About

“Read, Write, Now” is about…well…Reading, Writing, and Now. In other words, flexible enough to let me write about whatever happens to come to mind. But mostly it’s about reading–to some degree the things I am reading, but more specifically about reading as a phenomenon, as a human activity. The reading crisis, reading history, reading theories. In general I’m interested in how reading is imagined in this cultural moment. Everything from the image of reading in Harry Potter and Hannibal Lecter to the reading panic that besets governments from Korea to the USA. Still the “Now” part of “Read, Write, Now” lets me talk about anything, I guess, including the peculiar tendency of New Yorkers to think of those of us residing west of longitude 73 as provincial. A tendency I find….provincial.

I hesitate to say I’m a professor, because I think folks find that off-putting. However, there is nothing for it. Nevertheless, I’m hoping to use this blog not to convey expertise so much as to explore my own writing process. After having worked for ten years on a book manuscript related to African American literature, masculinity, and religion, I’ve started to explore a brand new obsession. Given that I work better when I write for someone, and given that blogging seems to be a new form of reading that’s mushroomed in the last decade, it seems right. Though I’m old fashioned enough to hope that what comes of this is published in paper rather than on a Kindle. I hope you’ll help.

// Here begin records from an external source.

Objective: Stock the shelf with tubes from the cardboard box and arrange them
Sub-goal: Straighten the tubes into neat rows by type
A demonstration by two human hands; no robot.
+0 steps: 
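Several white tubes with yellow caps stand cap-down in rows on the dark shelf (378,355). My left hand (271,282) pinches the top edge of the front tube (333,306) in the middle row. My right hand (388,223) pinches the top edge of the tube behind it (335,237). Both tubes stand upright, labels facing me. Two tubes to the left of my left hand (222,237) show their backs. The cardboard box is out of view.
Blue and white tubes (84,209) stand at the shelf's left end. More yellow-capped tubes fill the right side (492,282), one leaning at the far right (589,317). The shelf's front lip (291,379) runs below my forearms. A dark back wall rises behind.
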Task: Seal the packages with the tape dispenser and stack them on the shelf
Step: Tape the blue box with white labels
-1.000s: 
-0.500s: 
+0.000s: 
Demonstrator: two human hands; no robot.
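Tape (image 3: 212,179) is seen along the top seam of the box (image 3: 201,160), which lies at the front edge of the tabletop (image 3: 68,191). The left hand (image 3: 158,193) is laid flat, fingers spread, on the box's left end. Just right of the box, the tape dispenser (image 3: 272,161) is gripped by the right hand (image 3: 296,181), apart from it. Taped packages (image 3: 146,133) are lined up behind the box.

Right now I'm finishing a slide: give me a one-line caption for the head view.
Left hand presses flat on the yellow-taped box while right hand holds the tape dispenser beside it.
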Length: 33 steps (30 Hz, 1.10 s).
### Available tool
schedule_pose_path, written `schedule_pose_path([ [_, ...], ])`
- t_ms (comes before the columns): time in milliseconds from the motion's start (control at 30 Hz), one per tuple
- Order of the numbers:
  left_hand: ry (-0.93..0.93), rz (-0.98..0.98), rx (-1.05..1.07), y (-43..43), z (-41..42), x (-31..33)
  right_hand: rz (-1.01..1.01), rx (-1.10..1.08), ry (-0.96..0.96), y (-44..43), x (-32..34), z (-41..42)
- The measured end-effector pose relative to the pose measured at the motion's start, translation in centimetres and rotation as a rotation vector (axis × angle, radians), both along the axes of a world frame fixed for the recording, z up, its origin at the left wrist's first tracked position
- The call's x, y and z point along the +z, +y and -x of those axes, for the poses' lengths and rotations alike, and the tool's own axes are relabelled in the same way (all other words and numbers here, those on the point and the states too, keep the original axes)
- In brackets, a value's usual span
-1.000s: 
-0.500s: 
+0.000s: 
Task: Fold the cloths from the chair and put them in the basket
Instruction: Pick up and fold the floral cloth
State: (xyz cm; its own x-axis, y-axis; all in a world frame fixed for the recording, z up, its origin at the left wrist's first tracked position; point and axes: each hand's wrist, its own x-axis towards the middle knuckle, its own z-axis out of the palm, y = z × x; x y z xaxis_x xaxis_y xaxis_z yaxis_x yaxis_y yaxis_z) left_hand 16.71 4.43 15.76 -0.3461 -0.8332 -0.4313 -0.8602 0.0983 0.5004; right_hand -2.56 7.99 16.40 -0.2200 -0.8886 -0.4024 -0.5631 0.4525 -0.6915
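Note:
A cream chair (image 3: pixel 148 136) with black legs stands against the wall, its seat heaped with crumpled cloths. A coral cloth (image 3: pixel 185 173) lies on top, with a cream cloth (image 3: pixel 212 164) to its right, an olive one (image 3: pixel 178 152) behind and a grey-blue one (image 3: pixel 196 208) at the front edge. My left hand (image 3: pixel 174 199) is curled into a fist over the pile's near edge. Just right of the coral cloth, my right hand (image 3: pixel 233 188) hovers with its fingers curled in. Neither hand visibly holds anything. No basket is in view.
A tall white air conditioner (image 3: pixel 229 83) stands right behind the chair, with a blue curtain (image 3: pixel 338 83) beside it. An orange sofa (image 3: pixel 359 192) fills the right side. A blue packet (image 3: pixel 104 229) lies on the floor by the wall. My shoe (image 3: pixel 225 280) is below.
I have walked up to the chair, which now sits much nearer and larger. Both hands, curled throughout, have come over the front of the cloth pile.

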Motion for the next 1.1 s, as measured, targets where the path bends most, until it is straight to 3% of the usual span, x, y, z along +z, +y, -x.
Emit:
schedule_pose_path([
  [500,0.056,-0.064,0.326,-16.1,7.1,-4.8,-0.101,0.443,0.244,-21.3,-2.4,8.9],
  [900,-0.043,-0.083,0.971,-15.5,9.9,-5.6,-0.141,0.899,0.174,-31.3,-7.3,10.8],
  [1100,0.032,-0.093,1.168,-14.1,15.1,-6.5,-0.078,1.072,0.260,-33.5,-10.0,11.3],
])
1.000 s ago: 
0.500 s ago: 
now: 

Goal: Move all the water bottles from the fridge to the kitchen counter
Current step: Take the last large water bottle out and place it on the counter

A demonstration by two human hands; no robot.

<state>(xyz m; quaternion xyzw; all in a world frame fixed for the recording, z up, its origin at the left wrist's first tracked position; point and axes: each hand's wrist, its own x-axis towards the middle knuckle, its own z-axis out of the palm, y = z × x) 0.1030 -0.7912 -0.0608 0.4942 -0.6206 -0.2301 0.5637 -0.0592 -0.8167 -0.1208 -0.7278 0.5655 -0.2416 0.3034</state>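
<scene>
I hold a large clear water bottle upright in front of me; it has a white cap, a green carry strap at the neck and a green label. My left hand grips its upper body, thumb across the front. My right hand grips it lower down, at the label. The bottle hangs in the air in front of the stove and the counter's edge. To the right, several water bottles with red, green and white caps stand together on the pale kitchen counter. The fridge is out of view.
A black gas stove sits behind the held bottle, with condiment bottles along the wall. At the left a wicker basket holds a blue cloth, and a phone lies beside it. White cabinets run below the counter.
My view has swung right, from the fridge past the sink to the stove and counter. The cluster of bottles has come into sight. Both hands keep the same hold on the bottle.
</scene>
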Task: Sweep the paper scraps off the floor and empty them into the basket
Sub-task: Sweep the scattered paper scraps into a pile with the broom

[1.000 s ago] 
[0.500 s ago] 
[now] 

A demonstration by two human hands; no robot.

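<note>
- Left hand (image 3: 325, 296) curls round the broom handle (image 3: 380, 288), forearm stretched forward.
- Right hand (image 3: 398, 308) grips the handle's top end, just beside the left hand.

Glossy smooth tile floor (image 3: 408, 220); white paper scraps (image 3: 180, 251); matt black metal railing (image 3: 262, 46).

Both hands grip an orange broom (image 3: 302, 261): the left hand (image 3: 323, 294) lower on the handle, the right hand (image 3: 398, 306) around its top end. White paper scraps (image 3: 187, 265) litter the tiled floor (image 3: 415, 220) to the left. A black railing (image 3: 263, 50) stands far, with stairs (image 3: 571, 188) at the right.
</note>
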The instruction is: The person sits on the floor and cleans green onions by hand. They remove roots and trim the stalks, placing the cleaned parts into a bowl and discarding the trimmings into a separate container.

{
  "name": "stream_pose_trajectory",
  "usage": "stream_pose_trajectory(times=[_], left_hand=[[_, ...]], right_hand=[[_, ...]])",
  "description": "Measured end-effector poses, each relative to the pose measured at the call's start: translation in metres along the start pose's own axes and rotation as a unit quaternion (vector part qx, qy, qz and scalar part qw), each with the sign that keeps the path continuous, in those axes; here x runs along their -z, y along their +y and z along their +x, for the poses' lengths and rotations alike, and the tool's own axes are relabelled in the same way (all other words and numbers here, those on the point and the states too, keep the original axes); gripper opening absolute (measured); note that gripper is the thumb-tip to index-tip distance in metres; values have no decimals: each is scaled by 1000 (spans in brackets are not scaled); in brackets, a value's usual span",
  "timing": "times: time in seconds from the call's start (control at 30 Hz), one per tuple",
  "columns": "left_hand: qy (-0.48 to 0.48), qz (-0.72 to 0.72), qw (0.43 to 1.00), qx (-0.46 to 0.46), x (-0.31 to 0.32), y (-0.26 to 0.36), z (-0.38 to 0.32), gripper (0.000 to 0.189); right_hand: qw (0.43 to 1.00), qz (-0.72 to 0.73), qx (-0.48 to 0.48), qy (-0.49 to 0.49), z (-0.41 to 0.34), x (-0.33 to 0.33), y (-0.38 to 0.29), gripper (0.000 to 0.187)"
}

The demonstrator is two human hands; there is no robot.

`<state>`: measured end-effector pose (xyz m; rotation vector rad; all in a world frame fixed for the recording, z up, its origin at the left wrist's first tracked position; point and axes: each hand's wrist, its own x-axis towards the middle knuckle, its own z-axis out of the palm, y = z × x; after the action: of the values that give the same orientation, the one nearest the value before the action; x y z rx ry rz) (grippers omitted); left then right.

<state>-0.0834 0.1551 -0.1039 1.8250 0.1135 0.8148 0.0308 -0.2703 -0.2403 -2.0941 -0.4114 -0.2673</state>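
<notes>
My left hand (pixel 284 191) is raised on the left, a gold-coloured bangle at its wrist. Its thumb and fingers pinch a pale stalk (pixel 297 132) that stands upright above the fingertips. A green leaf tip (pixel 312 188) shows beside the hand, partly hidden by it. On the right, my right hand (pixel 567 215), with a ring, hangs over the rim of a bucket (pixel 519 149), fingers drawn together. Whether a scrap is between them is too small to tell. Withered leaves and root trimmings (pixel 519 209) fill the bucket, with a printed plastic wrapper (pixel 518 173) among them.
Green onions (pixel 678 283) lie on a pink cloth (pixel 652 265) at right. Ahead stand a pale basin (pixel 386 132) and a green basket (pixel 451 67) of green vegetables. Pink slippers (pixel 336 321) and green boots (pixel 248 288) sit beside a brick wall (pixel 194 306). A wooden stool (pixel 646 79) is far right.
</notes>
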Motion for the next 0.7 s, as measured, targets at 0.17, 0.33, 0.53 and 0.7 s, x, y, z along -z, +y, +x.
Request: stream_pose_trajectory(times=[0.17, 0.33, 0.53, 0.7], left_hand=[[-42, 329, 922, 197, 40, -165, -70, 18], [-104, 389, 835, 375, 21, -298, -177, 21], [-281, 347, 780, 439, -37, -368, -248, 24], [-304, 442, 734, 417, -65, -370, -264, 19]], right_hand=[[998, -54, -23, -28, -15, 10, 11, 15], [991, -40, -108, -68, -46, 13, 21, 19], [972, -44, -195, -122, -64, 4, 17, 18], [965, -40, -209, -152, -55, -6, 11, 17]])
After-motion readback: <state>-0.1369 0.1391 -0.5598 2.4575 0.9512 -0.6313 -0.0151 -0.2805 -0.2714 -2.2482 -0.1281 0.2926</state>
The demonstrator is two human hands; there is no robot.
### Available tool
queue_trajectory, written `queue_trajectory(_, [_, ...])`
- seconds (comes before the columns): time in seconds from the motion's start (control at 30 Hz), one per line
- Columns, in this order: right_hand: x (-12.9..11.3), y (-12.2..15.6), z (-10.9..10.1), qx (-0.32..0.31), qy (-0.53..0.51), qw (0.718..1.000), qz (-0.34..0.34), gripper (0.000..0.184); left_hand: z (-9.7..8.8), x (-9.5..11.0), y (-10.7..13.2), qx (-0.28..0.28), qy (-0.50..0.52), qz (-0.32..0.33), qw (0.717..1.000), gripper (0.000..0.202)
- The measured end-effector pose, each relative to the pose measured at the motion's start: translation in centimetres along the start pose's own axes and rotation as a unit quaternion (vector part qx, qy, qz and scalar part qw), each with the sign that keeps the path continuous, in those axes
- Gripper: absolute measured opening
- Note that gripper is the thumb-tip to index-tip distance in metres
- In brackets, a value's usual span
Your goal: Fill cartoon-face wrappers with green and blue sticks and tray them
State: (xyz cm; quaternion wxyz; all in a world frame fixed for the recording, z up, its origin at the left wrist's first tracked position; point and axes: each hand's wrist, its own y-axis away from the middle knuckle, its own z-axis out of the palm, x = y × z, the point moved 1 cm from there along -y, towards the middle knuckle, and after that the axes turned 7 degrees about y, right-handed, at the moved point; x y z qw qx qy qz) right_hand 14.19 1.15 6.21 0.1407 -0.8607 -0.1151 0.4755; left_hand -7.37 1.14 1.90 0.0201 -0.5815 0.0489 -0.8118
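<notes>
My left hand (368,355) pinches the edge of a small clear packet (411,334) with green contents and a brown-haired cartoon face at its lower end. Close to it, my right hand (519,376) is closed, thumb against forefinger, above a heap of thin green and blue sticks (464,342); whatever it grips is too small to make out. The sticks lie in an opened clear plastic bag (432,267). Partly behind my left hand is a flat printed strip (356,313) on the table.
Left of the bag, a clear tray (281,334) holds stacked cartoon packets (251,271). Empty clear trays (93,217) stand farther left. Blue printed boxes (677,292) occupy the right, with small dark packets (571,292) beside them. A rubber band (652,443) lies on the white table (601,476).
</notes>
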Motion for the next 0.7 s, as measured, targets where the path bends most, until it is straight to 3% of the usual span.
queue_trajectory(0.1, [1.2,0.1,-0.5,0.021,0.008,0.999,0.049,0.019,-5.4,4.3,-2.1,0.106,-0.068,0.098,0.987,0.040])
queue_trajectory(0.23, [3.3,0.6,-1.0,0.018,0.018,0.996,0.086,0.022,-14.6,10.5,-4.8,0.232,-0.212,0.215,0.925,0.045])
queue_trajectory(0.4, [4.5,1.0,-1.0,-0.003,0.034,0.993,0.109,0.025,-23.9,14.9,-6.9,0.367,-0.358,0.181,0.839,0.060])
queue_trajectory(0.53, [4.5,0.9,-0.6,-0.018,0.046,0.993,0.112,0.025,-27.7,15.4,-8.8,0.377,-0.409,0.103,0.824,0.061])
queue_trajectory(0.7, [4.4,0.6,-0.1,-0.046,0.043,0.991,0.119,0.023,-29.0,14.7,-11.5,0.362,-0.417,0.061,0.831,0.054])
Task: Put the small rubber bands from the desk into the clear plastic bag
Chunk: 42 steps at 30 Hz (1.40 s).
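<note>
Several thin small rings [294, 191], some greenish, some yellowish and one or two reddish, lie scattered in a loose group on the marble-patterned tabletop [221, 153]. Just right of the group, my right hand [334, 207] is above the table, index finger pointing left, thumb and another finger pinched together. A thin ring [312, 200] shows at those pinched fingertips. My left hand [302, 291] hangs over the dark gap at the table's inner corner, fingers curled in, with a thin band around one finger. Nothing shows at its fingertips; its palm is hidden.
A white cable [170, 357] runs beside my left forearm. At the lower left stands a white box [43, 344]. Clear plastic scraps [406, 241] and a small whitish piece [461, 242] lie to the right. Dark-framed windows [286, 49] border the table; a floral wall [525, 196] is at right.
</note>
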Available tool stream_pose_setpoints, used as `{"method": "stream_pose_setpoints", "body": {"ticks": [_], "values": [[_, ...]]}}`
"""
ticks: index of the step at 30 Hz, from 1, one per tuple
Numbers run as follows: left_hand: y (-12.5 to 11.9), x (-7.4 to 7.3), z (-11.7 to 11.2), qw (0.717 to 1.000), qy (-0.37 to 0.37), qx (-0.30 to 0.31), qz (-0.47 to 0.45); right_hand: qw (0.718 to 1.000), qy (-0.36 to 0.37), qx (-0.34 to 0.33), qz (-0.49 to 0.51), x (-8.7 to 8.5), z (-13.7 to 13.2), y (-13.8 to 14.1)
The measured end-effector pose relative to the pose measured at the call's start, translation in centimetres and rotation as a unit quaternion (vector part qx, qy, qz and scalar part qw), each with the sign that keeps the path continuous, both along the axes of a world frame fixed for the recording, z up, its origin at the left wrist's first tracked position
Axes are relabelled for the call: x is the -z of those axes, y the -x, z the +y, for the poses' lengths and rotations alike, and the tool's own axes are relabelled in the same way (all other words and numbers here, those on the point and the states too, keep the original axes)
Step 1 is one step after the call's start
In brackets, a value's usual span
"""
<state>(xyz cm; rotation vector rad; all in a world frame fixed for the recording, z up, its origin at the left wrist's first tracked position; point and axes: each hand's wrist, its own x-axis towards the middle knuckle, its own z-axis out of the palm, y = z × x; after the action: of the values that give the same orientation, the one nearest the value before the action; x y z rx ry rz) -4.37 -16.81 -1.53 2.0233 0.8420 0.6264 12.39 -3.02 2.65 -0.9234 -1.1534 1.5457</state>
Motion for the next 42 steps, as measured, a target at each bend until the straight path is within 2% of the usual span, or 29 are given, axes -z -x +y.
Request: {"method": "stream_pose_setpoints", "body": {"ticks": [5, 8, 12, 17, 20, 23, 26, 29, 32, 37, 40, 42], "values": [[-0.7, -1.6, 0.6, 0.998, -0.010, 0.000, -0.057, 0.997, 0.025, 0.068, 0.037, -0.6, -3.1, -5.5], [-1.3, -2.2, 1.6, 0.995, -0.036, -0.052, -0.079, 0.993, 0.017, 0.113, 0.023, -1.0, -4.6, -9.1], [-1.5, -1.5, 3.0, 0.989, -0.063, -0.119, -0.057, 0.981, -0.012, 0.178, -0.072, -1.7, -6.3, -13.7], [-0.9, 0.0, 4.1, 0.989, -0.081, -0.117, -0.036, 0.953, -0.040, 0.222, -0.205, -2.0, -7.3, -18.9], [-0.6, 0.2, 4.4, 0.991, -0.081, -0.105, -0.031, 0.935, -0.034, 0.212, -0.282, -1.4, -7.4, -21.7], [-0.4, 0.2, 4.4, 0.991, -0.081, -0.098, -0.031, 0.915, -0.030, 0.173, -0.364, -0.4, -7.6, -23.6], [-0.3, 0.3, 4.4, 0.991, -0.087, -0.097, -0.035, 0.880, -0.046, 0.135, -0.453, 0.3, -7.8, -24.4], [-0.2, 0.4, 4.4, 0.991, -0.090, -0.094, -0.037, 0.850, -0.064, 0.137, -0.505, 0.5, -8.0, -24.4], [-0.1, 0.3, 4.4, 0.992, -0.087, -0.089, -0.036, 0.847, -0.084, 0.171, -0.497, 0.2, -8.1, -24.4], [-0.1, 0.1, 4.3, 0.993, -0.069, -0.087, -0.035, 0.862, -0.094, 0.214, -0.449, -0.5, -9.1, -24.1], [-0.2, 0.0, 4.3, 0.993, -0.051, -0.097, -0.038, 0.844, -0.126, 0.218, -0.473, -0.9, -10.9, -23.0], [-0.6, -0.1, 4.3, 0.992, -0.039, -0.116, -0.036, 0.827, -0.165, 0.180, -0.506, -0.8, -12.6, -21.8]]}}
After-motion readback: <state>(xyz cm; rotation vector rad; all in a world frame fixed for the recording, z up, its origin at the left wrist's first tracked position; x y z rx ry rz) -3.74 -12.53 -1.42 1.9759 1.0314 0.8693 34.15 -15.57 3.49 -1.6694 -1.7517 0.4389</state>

Contact me at ppowers at messiah dot edu

3 thoughts on “About

  1. Read your post about listening vs. reading and then jumped to this page regarding “about” your blog. I am curious to know your thoughts about this….If you had a son who struggled with reading and was getting intense remediation but had very high verbal comprehension and had access to audio books…would you push him to acquire as much information as possible in audio format or learn to read traditionally as best as he could?

    My son has remarkable recall when information is presented in audio….almost in every detail, yet struggles with each printed word and writing is similar but oral dictation is spot on…

    Do you think he could make it in college with audio books and computer dictation or should we lower our expectations?

  2. Thanks for your note. Let me stress first that I am not an expert in learning issues per se, so I would encourage you to seek out additional counsel. Let me stress second that a blog is always a work in progress. Some of my thinking on this issue has changed and modified over the past couple of years, even though I still hold to the basic premise that reading and listening are two very different activities that don’t directly substitute for one another. There’s a lot of evidence out there now that different parts of the brain are engaged in the processes of listening and reading, and we ought to at least attend to that.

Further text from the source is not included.